TASK TO COMPLETE –
Print, exactly as they appear in the listing below, the lines from the line with "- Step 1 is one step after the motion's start" to the line with "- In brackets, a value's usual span", with both end lines kept.

DATA PROVIDED –
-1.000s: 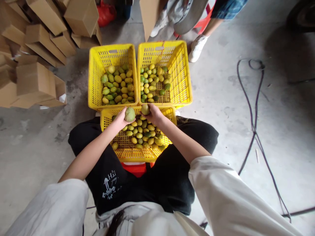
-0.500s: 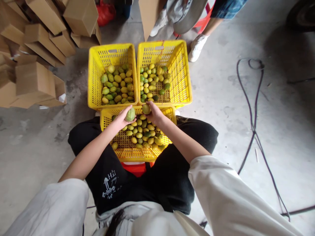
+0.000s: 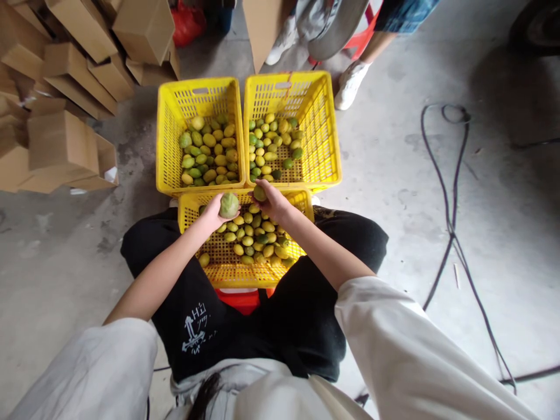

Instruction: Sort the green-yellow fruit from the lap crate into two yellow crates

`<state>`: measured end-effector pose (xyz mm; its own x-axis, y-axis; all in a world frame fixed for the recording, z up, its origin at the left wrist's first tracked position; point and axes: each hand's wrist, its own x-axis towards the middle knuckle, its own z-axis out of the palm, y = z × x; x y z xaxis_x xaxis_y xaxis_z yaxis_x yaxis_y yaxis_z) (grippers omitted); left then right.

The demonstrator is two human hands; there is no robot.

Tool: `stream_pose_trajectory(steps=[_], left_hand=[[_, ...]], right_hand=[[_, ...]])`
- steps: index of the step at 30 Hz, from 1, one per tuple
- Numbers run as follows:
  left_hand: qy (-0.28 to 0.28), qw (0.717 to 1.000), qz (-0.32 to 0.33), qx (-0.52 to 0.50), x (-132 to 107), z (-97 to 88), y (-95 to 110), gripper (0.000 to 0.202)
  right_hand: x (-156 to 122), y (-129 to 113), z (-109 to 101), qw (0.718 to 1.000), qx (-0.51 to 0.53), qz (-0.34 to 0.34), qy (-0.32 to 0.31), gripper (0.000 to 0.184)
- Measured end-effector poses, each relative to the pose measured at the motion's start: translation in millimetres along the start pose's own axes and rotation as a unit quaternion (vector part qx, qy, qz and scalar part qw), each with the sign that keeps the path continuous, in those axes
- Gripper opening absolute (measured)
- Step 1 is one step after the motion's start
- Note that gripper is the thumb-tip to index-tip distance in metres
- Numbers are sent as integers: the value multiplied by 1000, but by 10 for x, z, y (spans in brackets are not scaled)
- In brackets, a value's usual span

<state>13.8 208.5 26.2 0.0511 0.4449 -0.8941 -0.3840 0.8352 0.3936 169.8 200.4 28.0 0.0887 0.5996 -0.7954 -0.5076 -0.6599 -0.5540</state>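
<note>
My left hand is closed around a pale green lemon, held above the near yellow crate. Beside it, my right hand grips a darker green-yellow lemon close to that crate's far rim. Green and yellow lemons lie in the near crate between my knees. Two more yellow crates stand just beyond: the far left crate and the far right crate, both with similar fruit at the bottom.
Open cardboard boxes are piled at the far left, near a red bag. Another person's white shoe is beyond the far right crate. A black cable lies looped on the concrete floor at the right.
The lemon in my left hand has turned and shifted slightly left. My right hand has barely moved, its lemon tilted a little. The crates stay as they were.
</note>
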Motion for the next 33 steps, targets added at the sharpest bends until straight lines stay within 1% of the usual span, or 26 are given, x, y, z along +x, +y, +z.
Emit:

EXPECTED OUTPUT –
- Step 1 is one step after the motion's start
- Note that gripper is the thumb-tip to index-tip distance in metres
- Numbers are sent as integers: the value multiplied by 1000, but by 10 for x, z, y (spans in brackets are not scaled)
- In brackets, a value's usual span

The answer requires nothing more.